Open Source Words — Part 1

I set out to understand words used to describe software, and in particular, open source software. What words form the collective developer lexicon, and what were they in response to?

I turned to the most popular code repository, GitHub, to find the answer. I wrote Python code to scrape and analyze the data, as well as d3-cloud to visualize it as word clouds.

For the results, see Open Source Words — Part 2


Data Collection

TL;DR

  • I wanted a list of highly rated (stared) repositories
  • I wanted the README for each repository
  • I foolishly used Scrapy instead of the GitHub API (V3)

Getting started

These were the hypothetical APIs I wanted from GitHub:

GET https://github.com/all_the_repos
GET https://github.com/all_the_readmes

Scraping

Thankfully the GitHub Search URL scheme is easy to work with. The query parameter p (short for page I presume) acts as the only variable here:

/search?o=desc&q=is:public+state:open&s=stars&type=Repositories&p=0

However I quickly came upon an issue:

GitHub Search Pagination

As it turns out, GitHub Search shows 10 results per page, and limits searches to 100 pages of results. That’s right, there’s no page 101 or 102 (though the data exists). Nonetheless, that’s still 1000 repositories per search.

Another option is to segment advanced searches by selecting a range of stars:

?q=stars:10..1000

Then you could conceivably scrape repositories in chunks of 1000.

That’s the approach I went with… until I decided scraping almost 2000 repositories that was probably enough. It was time to get some READMEs.

Downloading READMEs

There are more places than /README to put a README file on GitHub. There’s also /docs/README and /.github/README, and not all READMEs are markdown files.

GitHub file header

When you browse files in a repository, there’s a toolbar at the top. The option “Raw” lets you download the file directly. This URL scheme is very simple:

https://raw.githubusercontent.com/:user/:repo/:branch/:path/:file

So given a user and repository name, the potential readme could be found at:

https://raw.githubusercontent.com/:user/:repo/master/README.md

There were several caveats though:

  • Not all README files are named README.md
  • Not all master branches are named master (the GitHub default)
  • Not all README files are in the root folder

That said, using a list of possible README file names and assuming all README files were in the root directory of the master branch was sufficient to get most files.

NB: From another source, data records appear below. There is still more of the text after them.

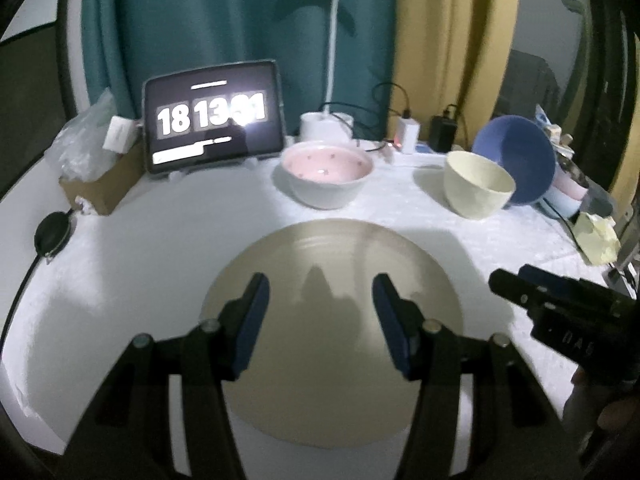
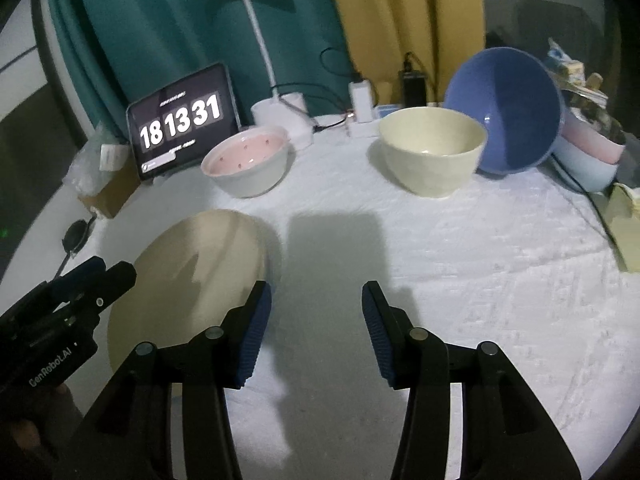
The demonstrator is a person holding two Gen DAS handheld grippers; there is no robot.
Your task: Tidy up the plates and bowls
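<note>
A beige plate (image 1: 332,320) lies flat on the white cloth; it also shows in the right wrist view (image 2: 192,280). My left gripper (image 1: 320,292) is open and empty, hovering over the plate. My right gripper (image 2: 317,300) is open and empty over bare cloth, to the right of the plate. Behind stand a pink-lined white bowl (image 1: 326,178) (image 2: 248,166), a cream bowl (image 1: 476,188) (image 2: 432,150) and a blue bowl (image 1: 516,160) (image 2: 506,110) tilted on its side against stacked pale bowls (image 2: 592,156).
A tablet showing a clock (image 1: 214,118) (image 2: 182,122), a white desk lamp (image 1: 332,60), chargers with cables (image 1: 424,130) and a cardboard box with plastic bags (image 1: 96,168) line the back edge. Yellow paper (image 1: 598,236) lies at the right edge. A black round object (image 1: 52,232) lies left.
</note>
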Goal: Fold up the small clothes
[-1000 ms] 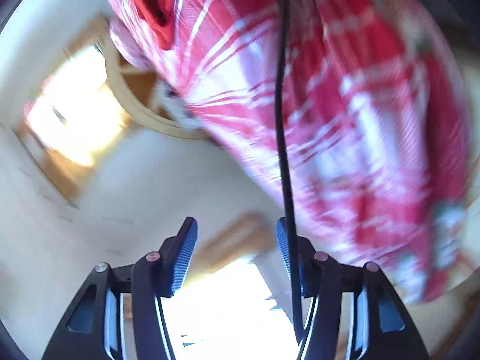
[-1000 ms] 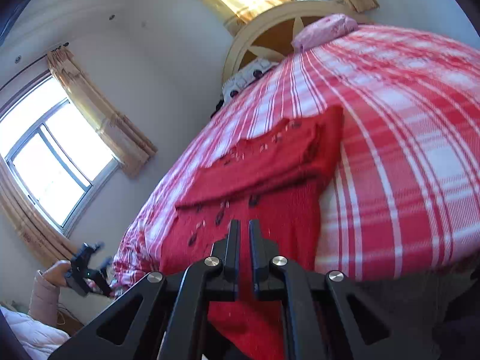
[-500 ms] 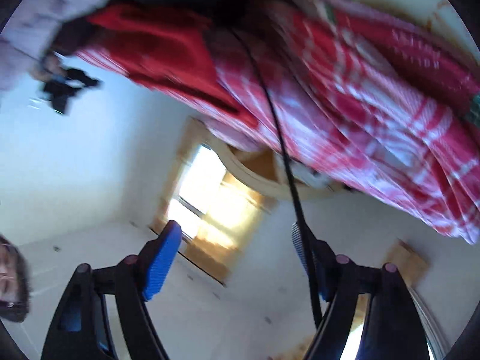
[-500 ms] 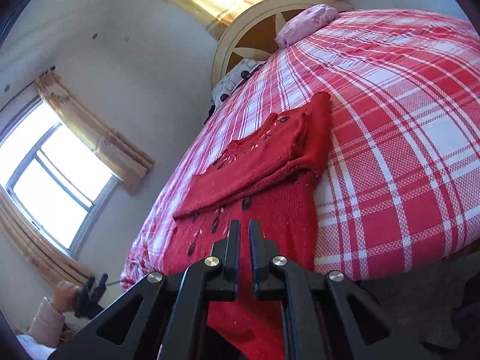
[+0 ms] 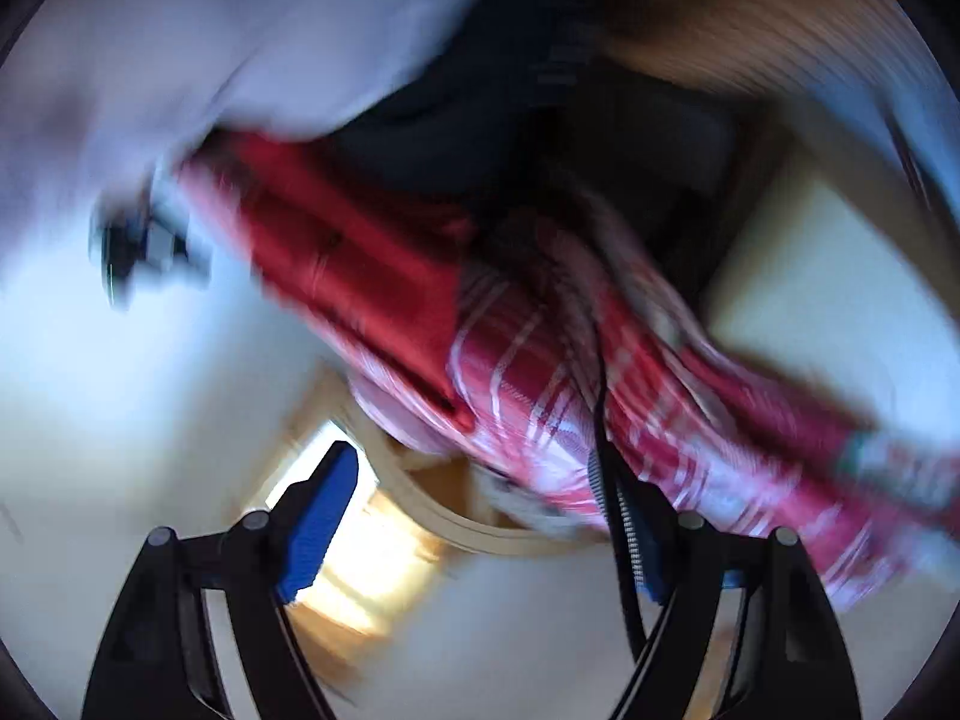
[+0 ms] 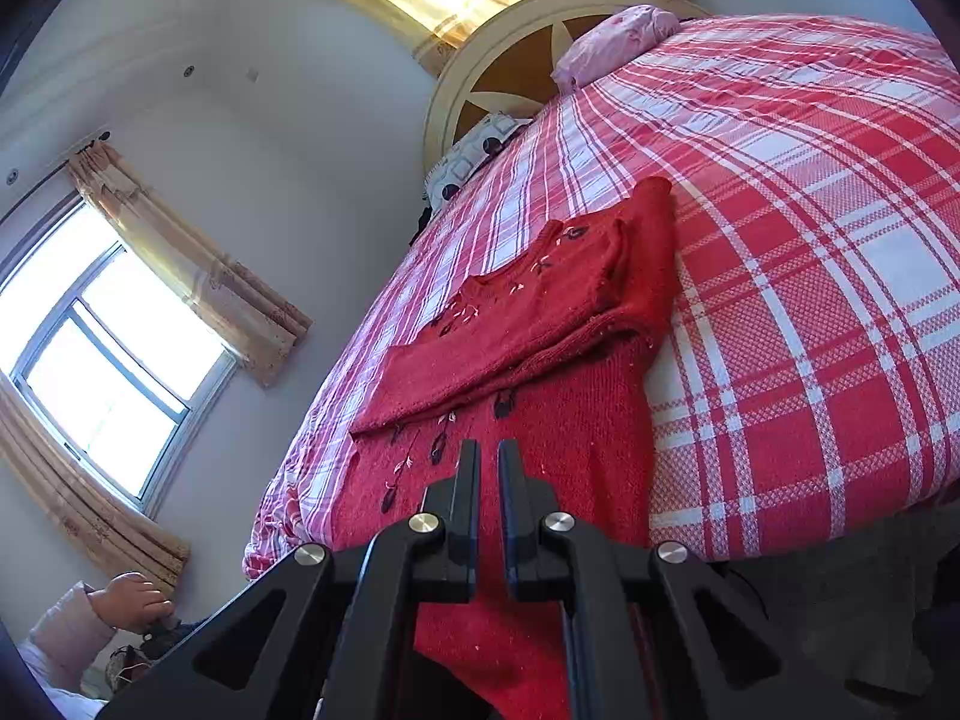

To minimize the impact on githubusercontent.com I used the HTTP HEAD request method to check if the file exists (status code 200).

HEAD https://raw.githubusercontent.com/:user/:repo/:branch/README.md

After running this script, I ended up with 1919 READMEs out of 1949 repos, not bad. Next step: data processing.

Data Processing

TL;DR

  • I needed to simplify READMEs into plain text files
  • I needed a uniform format without punctuation
  • This process was complicated but successful: MD > HTML > TXT

From nearly 2000 READMEs I ended up with this file extension distribution:

{
'': 9,
'md': 1803,
'markdown': 30,
'mdown': 4,
'html': 1,
'rst': 53,
'txt': 15
}

So the vast majority were markdown (mostly .md with some .markdown and .mdown). I also ended up with a few .rst files, a format I’d never heard of. It stands for reStructuredText and is common among Python libraries.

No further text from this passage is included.